6.6. The next Witness examined by the prosecution is Mukesh Nandkishor Joshi P.W. 7 Exh. 42. In the year 1991, he was working as Scientific Assistant, Senior, in the Forensic Science Laboratory of Ahmedabad. On 7th August, 1991 he had received a camera roll of Konica make containing 36 photographs. This roll was developed by the photographer of the Department, who had taken out the positive prints from the negative. During this process, it was noticed that some portion of the roll was having finger prints on it. Hence, such portion was cut from the entire film and was forwarded to the Finger Print Expert for his examination. According to the witness, about 16 photographs from this roll could be developed which were given Nos. from 22 to 36 plus one. He has also deposed that out of these photographs, the photographs bearing Nos. 22, 23, 30 and 31 were the photographs of overhead tank and those photographs Nos. 22 and 31 were taken from a close range; whereas the other two photographs were taken from distance. He has further stated that photograph bearing No. 24 was of the water pumping station. He has also stated that he had written all these details of photographs in his report, which has been produced on record at Exh. 43. In the cross-examination on behalf of the appellant he has stated that the roll was received through messenger, namely Police Constable Bhavarsinh and when the roll was brought to him, it was in intact condition.

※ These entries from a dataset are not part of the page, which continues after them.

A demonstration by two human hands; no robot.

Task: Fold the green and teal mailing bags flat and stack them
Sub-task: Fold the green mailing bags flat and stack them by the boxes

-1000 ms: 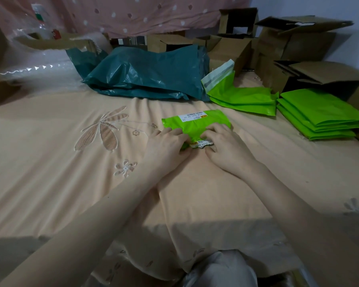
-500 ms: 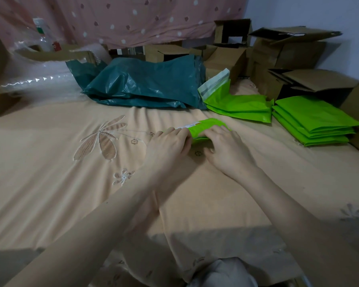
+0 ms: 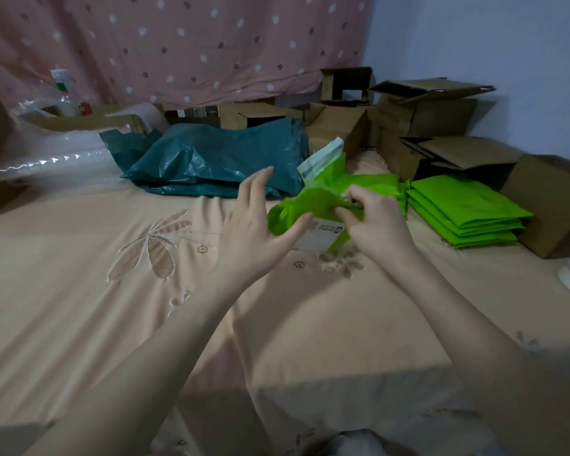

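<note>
A small green mailing bag with a white label hangs crumpled in the air above the bed. My right hand pinches its top edge. My left hand has its fingers spread, the thumb touching the bag's left side. Behind lies a heap of teal mailing bags. A loose green bag with a white flap sits just behind the held one. At the right is a neat stack of folded green bags.
The peach bedspread with leaf embroidery covers the bed. Cardboard boxes crowd the back and right edge. Bubble wrap and a plastic bottle lie at the back left. A pink dotted curtain hangs behind.
The small green bag was pressed flat on the bed; both hands have lifted it and it has come unfolded. My left hand has opened its fingers.
</note>
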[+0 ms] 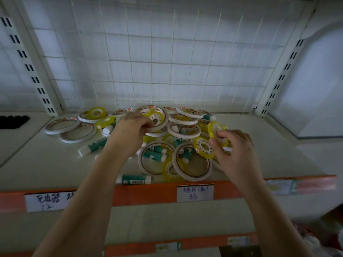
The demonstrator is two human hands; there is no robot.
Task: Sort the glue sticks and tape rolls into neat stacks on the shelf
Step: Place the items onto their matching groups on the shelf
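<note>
**Both hands in the pile, nothing stacked yet**

I take the pile (172,140) at mid-shelf (55,164) as my landmark. Far left of it sit black objects (13,121), cut off by the frame edge; I cannot tell what they are. Just left of the pile lie two flat white rolls (62,125), and a glue stick (92,146) lies loose beside them. Another stick (134,179) rests in front of the pile, near the orange shelf lip (148,191).

My left hand (130,132) reaches onto the pile's top, fingers curled round the rim of a wide white roll (157,115) with a yellow roll sitting in it. My right hand (235,151), at the pile's right edge, pinches a yellow roll (216,131) between thumb and fingertips; a second yellow roll (204,147) stands just under it, and I cannot tell whether the hand holds that too.

I judge the rolls light and stiff, the yellow film slick, so rim pinches suit them. The sticks look smooth and likely to roll; I would grip them mid-barrel.

Many sticks are half buried under rolls, so no count is possible. The price labels (194,192) are handwritten and partly covered by my arms.
</note>
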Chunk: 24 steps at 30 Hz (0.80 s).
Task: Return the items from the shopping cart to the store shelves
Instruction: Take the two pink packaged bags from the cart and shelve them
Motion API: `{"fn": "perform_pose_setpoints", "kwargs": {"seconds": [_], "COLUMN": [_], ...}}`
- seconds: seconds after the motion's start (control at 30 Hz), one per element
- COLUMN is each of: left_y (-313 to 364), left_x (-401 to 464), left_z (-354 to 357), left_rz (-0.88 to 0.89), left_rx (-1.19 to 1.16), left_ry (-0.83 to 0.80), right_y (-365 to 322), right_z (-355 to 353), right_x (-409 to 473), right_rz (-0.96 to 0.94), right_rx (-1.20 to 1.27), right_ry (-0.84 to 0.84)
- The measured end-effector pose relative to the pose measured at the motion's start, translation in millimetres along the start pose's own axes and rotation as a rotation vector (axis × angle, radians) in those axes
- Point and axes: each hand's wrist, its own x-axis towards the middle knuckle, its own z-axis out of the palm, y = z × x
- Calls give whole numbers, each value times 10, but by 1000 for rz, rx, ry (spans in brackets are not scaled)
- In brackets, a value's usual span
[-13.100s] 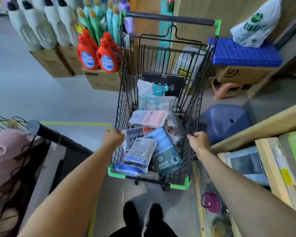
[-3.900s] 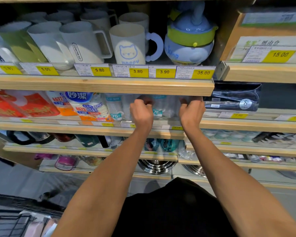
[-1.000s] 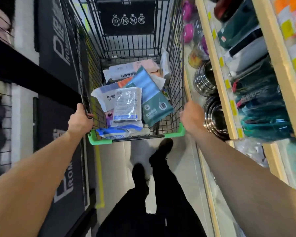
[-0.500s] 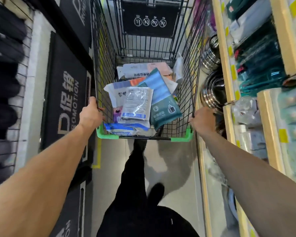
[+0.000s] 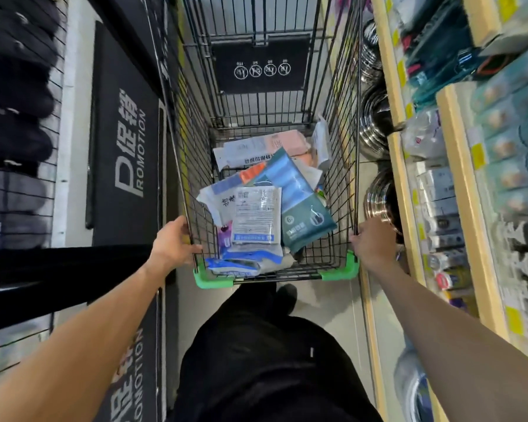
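A black wire shopping cart with green corner bumpers stands straight ahead in the aisle. My left hand grips its left rim near the close corner. My right hand grips the right rim at the opposite corner. Inside lie several flat packets: a clear-and-white pouch on top, a blue and dark green pack beside it, a pink and white pack farther in, and a blue pack at the near end.
Wooden store shelves with yellow price tags run along the right, holding boxed goods and steel bowls low down. Black promotion boards and a grid rack of dark items line the left. My legs are below the cart.
The cart and I have rolled forward along the aisle; shelf goods on the right have slid past. Both hands kept their hold on the cart's rim.
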Motion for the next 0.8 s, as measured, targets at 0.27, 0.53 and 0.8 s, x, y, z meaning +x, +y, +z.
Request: {"fn": "perform_pose_setpoints", "kwargs": {"seconds": [0.27,0.53,0.8], "left_y": [545,976,833], "left_x": [-107,841,1575], "left_z": [124,328,545], "left_rz": [527,149,13], "left_rx": [342,409,592], "left_ry": [507,24,-213], "right_y": [57,-380,-1010], "right_z": [-50,337,609], "right_x": [-425,-346,341], "right_rz": [-104,-301,-345], "right_rx": [135,329,368], "right_ry": [300,75,24]}}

He has further deposed that a portion of the said roll which could contain about 20 photographs was cut off and mention of that has been made in the report submitted by him. He has denied the suggestion made on behalf of the Defence that unless the entire roll was taken out the portion of about 20 photographs could not be cut. He has also stated in the cross-examination that the examination of the photographs was made by him in the company of the photographer. In the cross-examination on behalf of accused No. 2 he has stated that the cassette as well as roll are two different things and the positive process of the roll could be done either by computer or manually. In the cross-examination by accused No. 3 he has stated that his Department did not have any Hand Writing Expert and that his Department could not forward directly any material for the examination of Hand Writing Expert.
6.7. Narendra Dayalal P.W. 8 Exh. 47 is the other Panch, who had accompanied the raiding party to the house of the appellant. Initially, considering the replies given by him at the time of recording his evidence the learned P.P. had sought permission of the Court to cross-examine the witness on certain aspects. Later on, a permission was sought by the learned P.P. to declare him hostile and to cross-examine him further which was duly granted by the trial Court. In the cross-examination of the learned P.P. this witness has admitted that the Muddamal articles shown to him were seized by the police in his presence and those articles are having his signature as well as that of the other panch. In the cross-examination by the Defence nothing of any importance has been elicited from this witness.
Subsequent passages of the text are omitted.